### [Your instructions]
Here are some entries. Print them exactly as they are.

### [Provided data]
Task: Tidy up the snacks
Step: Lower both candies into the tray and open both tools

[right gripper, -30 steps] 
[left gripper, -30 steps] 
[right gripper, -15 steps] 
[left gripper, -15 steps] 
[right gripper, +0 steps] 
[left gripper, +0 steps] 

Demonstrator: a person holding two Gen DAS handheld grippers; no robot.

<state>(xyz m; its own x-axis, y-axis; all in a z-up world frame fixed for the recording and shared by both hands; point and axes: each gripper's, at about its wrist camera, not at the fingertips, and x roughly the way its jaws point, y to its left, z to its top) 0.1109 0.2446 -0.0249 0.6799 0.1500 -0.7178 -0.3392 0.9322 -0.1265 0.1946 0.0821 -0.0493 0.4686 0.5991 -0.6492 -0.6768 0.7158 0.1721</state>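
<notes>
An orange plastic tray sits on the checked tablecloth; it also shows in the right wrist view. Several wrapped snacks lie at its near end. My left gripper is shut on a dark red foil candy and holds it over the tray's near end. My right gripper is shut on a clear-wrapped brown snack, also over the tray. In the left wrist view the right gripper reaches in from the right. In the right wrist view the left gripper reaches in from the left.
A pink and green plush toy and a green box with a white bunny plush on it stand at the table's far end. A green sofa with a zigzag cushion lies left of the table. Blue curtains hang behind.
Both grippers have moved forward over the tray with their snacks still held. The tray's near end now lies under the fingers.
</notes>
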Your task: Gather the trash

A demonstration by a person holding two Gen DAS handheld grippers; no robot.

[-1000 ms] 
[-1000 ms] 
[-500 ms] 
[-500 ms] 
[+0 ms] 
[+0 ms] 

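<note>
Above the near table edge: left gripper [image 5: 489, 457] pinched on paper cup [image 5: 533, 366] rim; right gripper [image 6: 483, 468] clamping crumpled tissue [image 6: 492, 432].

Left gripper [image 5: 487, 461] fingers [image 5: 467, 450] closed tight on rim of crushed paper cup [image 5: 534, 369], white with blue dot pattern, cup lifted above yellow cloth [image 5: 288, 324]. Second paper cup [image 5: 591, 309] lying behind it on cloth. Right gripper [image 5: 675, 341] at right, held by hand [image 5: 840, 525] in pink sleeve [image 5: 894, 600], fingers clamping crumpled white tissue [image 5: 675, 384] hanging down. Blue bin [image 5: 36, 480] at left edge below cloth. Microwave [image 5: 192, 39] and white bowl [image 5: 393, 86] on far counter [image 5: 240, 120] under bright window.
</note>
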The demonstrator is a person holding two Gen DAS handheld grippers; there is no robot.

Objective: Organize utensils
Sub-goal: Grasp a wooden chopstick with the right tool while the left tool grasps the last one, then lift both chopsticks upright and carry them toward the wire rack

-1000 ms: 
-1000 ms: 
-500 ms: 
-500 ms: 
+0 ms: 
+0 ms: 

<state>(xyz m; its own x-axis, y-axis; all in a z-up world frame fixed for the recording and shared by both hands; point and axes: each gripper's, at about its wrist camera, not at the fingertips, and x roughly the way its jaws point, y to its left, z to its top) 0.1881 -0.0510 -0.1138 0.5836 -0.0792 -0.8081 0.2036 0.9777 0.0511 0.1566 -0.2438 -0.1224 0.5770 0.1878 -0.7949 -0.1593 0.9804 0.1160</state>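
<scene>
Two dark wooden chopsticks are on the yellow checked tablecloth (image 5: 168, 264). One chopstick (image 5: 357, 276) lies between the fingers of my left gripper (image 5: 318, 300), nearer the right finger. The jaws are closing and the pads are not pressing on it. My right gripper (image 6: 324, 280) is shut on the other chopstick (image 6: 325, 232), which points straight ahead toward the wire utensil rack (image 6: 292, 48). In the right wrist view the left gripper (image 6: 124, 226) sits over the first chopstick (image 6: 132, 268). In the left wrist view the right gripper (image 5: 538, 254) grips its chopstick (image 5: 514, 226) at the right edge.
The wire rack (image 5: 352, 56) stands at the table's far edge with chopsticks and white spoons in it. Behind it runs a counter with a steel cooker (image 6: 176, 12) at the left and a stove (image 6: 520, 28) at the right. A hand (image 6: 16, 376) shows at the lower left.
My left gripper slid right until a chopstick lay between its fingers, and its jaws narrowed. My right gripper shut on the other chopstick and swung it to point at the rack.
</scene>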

### [Answer area]
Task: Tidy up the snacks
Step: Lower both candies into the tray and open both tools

[right gripper, -30 steps] 
[left gripper, -30 steps] 
[right gripper, -15 steps] 
[left gripper, -15 steps] 
[right gripper, +0 steps] 
[left gripper, +0 steps] 

Demonstrator: a person holding two Gen DAS handheld grippers; no robot.

<state>(xyz m; its own x-axis, y-axis; all in a z-up world frame fixed for the recording and shared by both hands; point and axes: each gripper's, at about its wrist camera, not at the fingertips, and x roughly the way its jaws point, y to its left, z to its top) 0.1109 0.2446 -0.0249 0.6799 0.1500 -0.7178 -0.3392 0.9322 -0.1265 0.1946 0.0821 -0.0493 0.4686 0.5991 -0.6492 -0.6768 0.7158 0.1721</state>
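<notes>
An orange plastic tray sits on the checked tablecloth; it also shows in the right wrist view. Several wrapped snacks lie at its near end. My left gripper is shut on a dark red foil candy and holds it over the tray's near end. My right gripper is shut on a clear-wrapped brown snack, also over the tray. In the left wrist view the right gripper reaches in from the right. In the right wrist view the left gripper reaches in from the left.
A pink and green plush toy and a green box with a white bunny plush on it stand at the table's far end. A green sofa with a zigzag cushion lies left of the table. Blue curtains hang behind.
Both grippers have moved forward over the tray with their snacks still held. The tray's near end now lies under the fingers.
</notes>
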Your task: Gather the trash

A demonstration by a person holding two Gen DAS handheld grippers; no robot.

[-1000 ms] 
[-1000 ms] 
[-500 ms] 
[-500 ms] 
[+0 ms] 
[+0 ms] 

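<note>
Above the near table edge: left gripper [image 5: 489, 457] pinched on paper cup [image 5: 533, 366] rim; right gripper [image 6: 483, 468] clamping crumpled tissue [image 6: 492, 432].

Left gripper [image 5: 487, 461] fingers [image 5: 467, 450] closed tight on rim of crushed paper cup [image 5: 534, 369], white with blue dot pattern, cup lifted above yellow cloth [image 5: 288, 324]. Second paper cup [image 5: 591, 309] lying behind it on cloth. Right gripper [image 5: 675, 341] at right, held by hand [image 5: 840, 525] in pink sleeve [image 5: 894, 600], fingers clamping crumpled white tissue [image 5: 675, 384] hanging down. Blue bin [image 5: 36, 480] at left edge below cloth. Microwave [image 5: 192, 39] and white bowl [image 5: 393, 86] on far counter [image 5: 240, 120] under bright window.
</note>
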The demonstrator is a person holding two Gen DAS handheld grippers; there is no robot.

Objective: Organize utensils
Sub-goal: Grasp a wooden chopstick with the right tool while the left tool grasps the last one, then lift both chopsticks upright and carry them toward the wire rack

-1000 ms: 
-1000 ms: 
-500 ms: 
-500 ms: 
+0 ms: 
+0 ms: 

<state>(xyz m; its own x-axis, y-axis; all in a z-up world frame fixed for the recording and shared by both hands; point and axes: each gripper's, at about its wrist camera, not at the fingertips, and x roughly the way its jaws point, y to its left, z to its top) 0.1881 -0.0510 -0.1138 0.5836 -0.0792 -0.8081 0.2036 0.9777 0.0511 0.1566 -0.2438 -0.1224 0.5770 0.1878 -0.7949 -0.1593 0.9804 0.1160</state>
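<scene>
Two dark wooden chopsticks are on the yellow checked tablecloth (image 5: 168, 264). One chopstick (image 5: 357, 276) lies between the fingers of my left gripper (image 5: 318, 300), nearer the right finger. The jaws are closing and the pads are not pressing on it. My right gripper (image 6: 324, 280) is shut on the other chopstick (image 6: 325, 232), which points straight ahead toward the wire utensil rack (image 6: 292, 48). In the right wrist view the left gripper (image 6: 124, 226) sits over the first chopstick (image 6: 132, 268). In the left wrist view the right gripper (image 5: 538, 254) grips its chopstick (image 5: 514, 226) at the right edge.
The wire rack (image 5: 352, 56) stands at the table's far edge with chopsticks and white spoons in it. Behind it runs a counter with a steel cooker (image 6: 176, 12) at the left and a stove (image 6: 520, 28) at the right. A hand (image 6: 16, 376) shows at the lower left.
My left gripper slid right until a chopstick lay between its fingers, and its jaws narrowed. My right gripper shut on the other chopstick and swung it to point at the rack.
</scene>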

No additional lines are needed for this answer.